Task item: Everything in the listing below except the pictures should be reproduced exactly.

Dataset content:
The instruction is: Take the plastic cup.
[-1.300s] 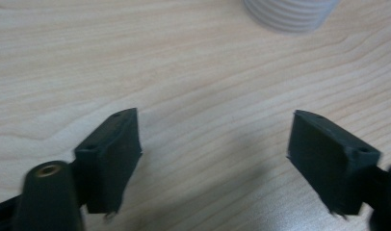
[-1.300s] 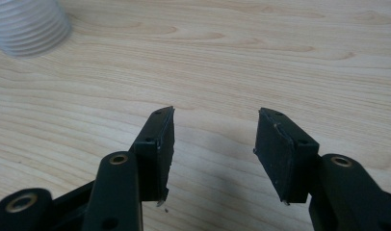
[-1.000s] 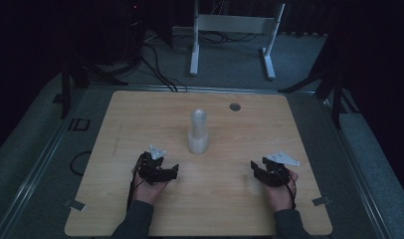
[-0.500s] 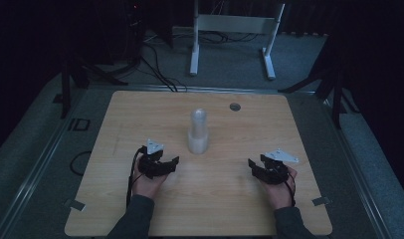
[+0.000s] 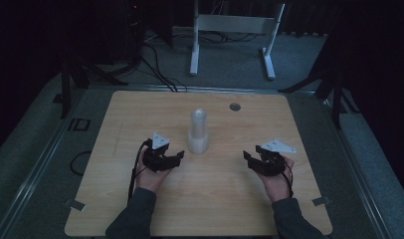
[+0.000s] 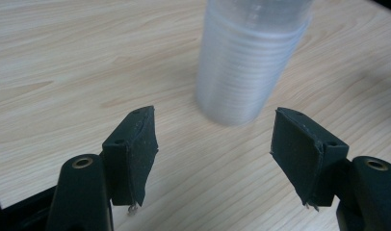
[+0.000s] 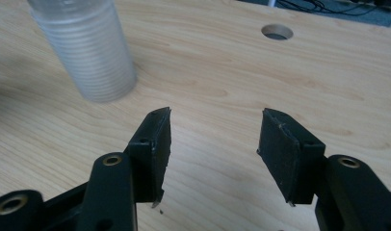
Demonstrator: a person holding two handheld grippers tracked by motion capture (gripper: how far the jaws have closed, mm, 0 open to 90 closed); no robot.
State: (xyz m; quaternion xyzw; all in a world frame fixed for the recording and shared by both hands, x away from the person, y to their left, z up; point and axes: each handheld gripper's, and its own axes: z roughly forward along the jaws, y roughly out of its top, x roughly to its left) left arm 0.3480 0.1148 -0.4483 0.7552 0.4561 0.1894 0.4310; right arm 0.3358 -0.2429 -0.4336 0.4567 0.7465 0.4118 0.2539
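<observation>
The left tongs (image 5: 174, 156) have moved a little closer to the stack of clear cups (image 5: 198, 132) than they were a moment ago. The right tongs (image 5: 251, 159) have slid a bit toward the middle too. That looks like both hands are getting ready to reach for the cups, but nothing is touched yet.

The stack of clear cups stands upright near the middle of the table (image 5: 115, 199), a bit closer to the far edge than the hands are. It has not moved.

Both tongs are spread apart and hold nothing. In the left gripper view the cup stack (image 6: 249, 62) sits just ahead, between the two black jaws but past their tips. In the right gripper view the cup stack (image 7: 87, 48) is off to one side, farther away.

Counting: one stack of cups, and I cannot tell how many cups are in it. Two tongs, two hands. One small round hole (image 5: 234, 106) in the table near the far edge. One white stand (image 5: 235, 25) on the floor behind the table.
</observation>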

Output below:
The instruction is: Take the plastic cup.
[-1.300s] 
[-1.300s] 
[-1.000s] 
[-0.500s] 
[+0.000s] 
[+0.000s] 
[+0.000s] 
Demonstrator: a person holding two handheld grippers tracked by motion capture (gripper: how far the jaws have closed, mm, 0 open to 90 closed); no robot.
State: (xyz m; quaternion xyzw; all in a world frame fixed for the recording and shared by both hands, x away from the person, y to their left, z up; point and axes: each handheld gripper's, and its own axes: z roughly forward along the jaws, y roughly out of its top, x roughly to its left) left arm 0.3480 0.1148 -0.4483 0.7552 0.4561 0.1894 0.4310; right arm 0.3358 -0.2429 -0.4336 0.4567 0.7465 0.4118 0.2539
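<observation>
The left tongs (image 5: 174, 156) have moved a little closer to the stack of clear cups (image 5: 198, 132) than they were a moment ago. The right tongs (image 5: 251, 159) have slid a bit toward the middle too. That looks like both hands are getting ready to reach for the cups, but nothing is touched yet.

The stack of clear cups stands upright near the middle of the table (image 5: 115, 199), a bit closer to the far edge than the hands are. It has not moved.

Both tongs are spread apart and hold nothing. In the left gripper view the cup stack (image 6: 249, 62) sits just ahead, between the two black jaws but past their tips. In the right gripper view the cup stack (image 7: 87, 48) is off to one side, farther away.

Counting: one stack of cups, and I cannot tell how many cups are in it. Two tongs, two hands. One small round hole (image 5: 234, 106) in the table near the far edge. One white stand (image 5: 235, 25) on the floor behind the table.
</observation>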

That completes the response to the exercise.